How to correct papersize of a PDF

Hi to all,

I just bought a Brother ADS-2700W document scanner, which works really fine and can be integrated nicely with DT3. But now, I find some suspicious thing: The PDFs from the scanner have a papersize of 122.8cm to 86.7cm!!! (yes, centimeter!!!). I did not find any cause for this wrong size (apart from the resolution: 150dpi halfs this size… but for a better OCR result, I always scan with 300dpi), but I was thinking, if there is perhaps some tip/script/whatever, which solved this problem within DT3… or perhaps someone knows this problem and has some hint for the Brother scanner.

Thanks for any suggestions/hints in advance
Ulrich

Is the paper size wrong in Preview too or only in DEVONthink?

It is wrong in Preview, too… The papersize is definitely wrong from the Brother PDF.

Which scanner software do you use?

I installed only the scanner driver shipped with the Brother ADS-2700W, and for configuring, there is a tool named “Brother ADS-2700W Remote Setup.app”. Then, I only hit the scan button on the document scanner and then everything worked automatically…

And these are the latest versions of the driver/software?
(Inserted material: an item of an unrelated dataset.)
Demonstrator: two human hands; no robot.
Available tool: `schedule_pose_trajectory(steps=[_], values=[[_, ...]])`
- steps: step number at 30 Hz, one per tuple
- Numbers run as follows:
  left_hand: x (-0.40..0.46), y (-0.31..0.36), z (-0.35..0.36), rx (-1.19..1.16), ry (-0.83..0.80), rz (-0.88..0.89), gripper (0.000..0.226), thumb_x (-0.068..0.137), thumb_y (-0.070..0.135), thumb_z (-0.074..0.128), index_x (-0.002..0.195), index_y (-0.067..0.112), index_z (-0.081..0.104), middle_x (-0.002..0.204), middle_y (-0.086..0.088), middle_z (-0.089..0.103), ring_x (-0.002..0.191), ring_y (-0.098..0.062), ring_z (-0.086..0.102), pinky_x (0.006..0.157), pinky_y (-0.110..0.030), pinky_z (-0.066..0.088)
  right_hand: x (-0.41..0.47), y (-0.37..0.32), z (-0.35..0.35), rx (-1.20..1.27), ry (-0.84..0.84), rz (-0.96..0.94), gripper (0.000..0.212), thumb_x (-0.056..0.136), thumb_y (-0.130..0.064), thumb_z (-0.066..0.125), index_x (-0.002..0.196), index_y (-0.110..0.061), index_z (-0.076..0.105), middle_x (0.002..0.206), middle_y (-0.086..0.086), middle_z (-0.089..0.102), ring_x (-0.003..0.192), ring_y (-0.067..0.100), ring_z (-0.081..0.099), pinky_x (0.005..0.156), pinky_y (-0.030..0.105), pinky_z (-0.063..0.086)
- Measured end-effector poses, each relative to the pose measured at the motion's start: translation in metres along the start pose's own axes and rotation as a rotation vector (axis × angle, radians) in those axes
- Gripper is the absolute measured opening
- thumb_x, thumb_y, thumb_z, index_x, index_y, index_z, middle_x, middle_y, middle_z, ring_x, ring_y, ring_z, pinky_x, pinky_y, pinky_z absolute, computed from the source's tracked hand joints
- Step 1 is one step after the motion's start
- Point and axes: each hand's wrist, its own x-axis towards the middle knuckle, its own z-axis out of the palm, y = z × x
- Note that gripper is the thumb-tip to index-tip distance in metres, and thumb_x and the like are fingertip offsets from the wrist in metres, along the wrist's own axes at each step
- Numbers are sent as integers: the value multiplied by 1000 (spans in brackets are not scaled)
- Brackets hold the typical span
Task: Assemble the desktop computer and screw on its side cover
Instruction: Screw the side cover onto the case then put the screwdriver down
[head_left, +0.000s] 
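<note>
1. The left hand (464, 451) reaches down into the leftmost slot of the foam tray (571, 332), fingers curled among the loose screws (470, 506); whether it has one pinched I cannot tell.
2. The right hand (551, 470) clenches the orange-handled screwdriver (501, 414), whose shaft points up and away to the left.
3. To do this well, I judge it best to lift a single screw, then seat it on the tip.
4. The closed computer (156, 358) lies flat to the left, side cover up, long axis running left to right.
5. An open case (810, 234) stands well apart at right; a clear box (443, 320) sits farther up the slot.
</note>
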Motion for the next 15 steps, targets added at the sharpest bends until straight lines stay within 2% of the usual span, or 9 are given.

Because this sounds like a major and obvious bug that should be easily fixable (well, for Brother…)

Yes, unfortunately, it’s all new… I downloaded/installed the versions yesterday…
If I change to Multipaged-TIFF, and let DT3 make the PDF-conversion and the OCR via “intelligent rule”, then everything is ok, but that worked only for black&white… for greayscaled and color, multipage-TIFF is not available…

Are TIFF and PDF the only supported formats?

For greyscale and color, there is JPEG, but that produces a JPG-file for every page, which I then have to combine manually in DT3, which is not an option at all… PDF ist the only format, which is available for every 3 modes (black/white, greyscaled, color).

there is JPEG, but that produces a JPG-file for every page, which I then have to combine manually in DT3, which is not an option at all…

Are you referring to when scanning in DEVONthink’s Import > Image Capture?

No, everything is done from the document scanner… the scan is started via button on the scanner, the scanned file (PDF) is transferred to the inbox and there it is finally OCRed. Really nice workflow, apart from the issue, that the papersize of the PDF is wrong…
I opened a ticket at Brother website, perhaps it is a bug in the newest driver… but I was hoping, that there is perhaps some script/rule/whatever to change the papersize in DT3, what I could use as workaround…

Where are you seeing the paper size reported?
PM me a PDF and the size it’s supposed to be.

Thanks.

The file is actually the correct sized page.

3 0 obj
<< /Type /Page /Parent 4 0 R /Resources 7 0 R /Contents 5 0 R /MediaBox [0 0 2480 3508]
/Rotate 0 >>
endobj

2480 / 300dpi = 8.27in or 210mm
3508 / 300dpi = ~11.7in or 297mm

This is being misreported. It is reporting the MediaBox values / 72 points per inch instead of the scan resolution.

So…
2480/72 = 34.44 in or ~87cm
3508/72 = 48.2 in or ~122 cm

Here are the values from a US Letter PDF printed from TextEdit…

2 0 obj
<< /Type /Page /Parent 3 0 R /Resources 6 0 R /Contents 4 0 R /MediaBox [0 0 612 792]
>>
endobj

And indeed 612 792 is 8.5 x 11 at 72 points/inch.

That’s very interesting… The MacOS Preview-App also shows the “wrong values”, exactly the same values DT3 shows in the information-panel.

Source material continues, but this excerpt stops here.